The Effect of Age on Osteogenic and Adipogenic Differentiation Potential of Human Adipose Derived Stromal Stem Cells (hASCs) and the Impact of Stress Factors in the Course of the Differentiation Process

1Electron Microscopy Laboratory, Wroclaw University of Environmental and Life Sciences, 50-631 Wroclaw, Poland
2Wroclaw Research Centre EIT+, 54-066 Wroclaw, Poland
3Department of Anatomy, Jagiellonian University Medical College, 31-034 Krakow, Poland
4Department of Animal Physiology and Biostructure, Faculty of Veterinary Medicine, Wroclaw University of Environmental and Life Sciences, 50-375 Wroclaw, Poland

Received 8 March 2015; Revised 2 June 2015; Accepted 18 June 2015

Academic Editor: Peter Backx

Copyright © 2015 Katarzyna Kornicka et al.

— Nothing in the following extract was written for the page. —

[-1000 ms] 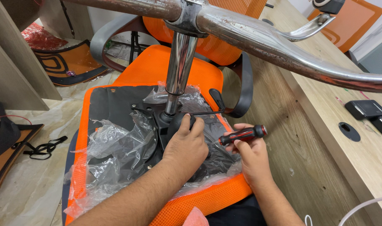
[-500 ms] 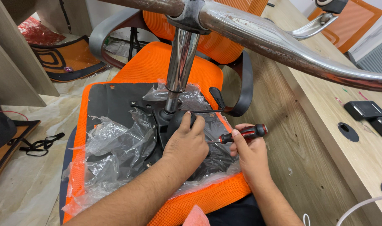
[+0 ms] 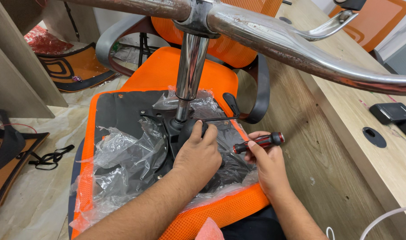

This is an open access article distributed under the Creative Commons Attribution License, which permits unrestricted use, distribution, and reproduction in any medium, provided the original work is properly cited.

Abstract

Human adipose tissue is a great source of autologous mesenchymal stem cells (hASCs), which are recognized for their vast therapeutic applications. Their ability to self-renew and differentiate into several lineages makes them a promising tool for cell-based therapies in different types of degenerative diseases. Thus it is crucial to evaluate age-related changes in hASCs, as the elderly are a group that will benefit most from their considerable potential. In this study we investigated the effect of donor age on growth kinetics, cellular senescence marker levels, and osteogenic and adipogenic potential of hASCs. It also has been known that, during life, organisms accumulate oxidative damage that negatively affects cell metabolism. Taking this into consideration, we evaluated the levels of nitric oxide, reactive oxygen species, and superoxide dismutase activity. We observed that ROS and NO increase with aging, while SOD activity is significantly reduced. Moreover cells obtained from older patients displayed senescence associated features, for example, β-galactosidase activity, enlarged morphology, and p53 protein upregulation. All of those characteristics seem to contribute to decreased proliferation potential of those cells. Our results suggest that due to aging some cellular modification may be required before applying aged cells efficiently in therapies such as tissue engineering and regenerative medicine.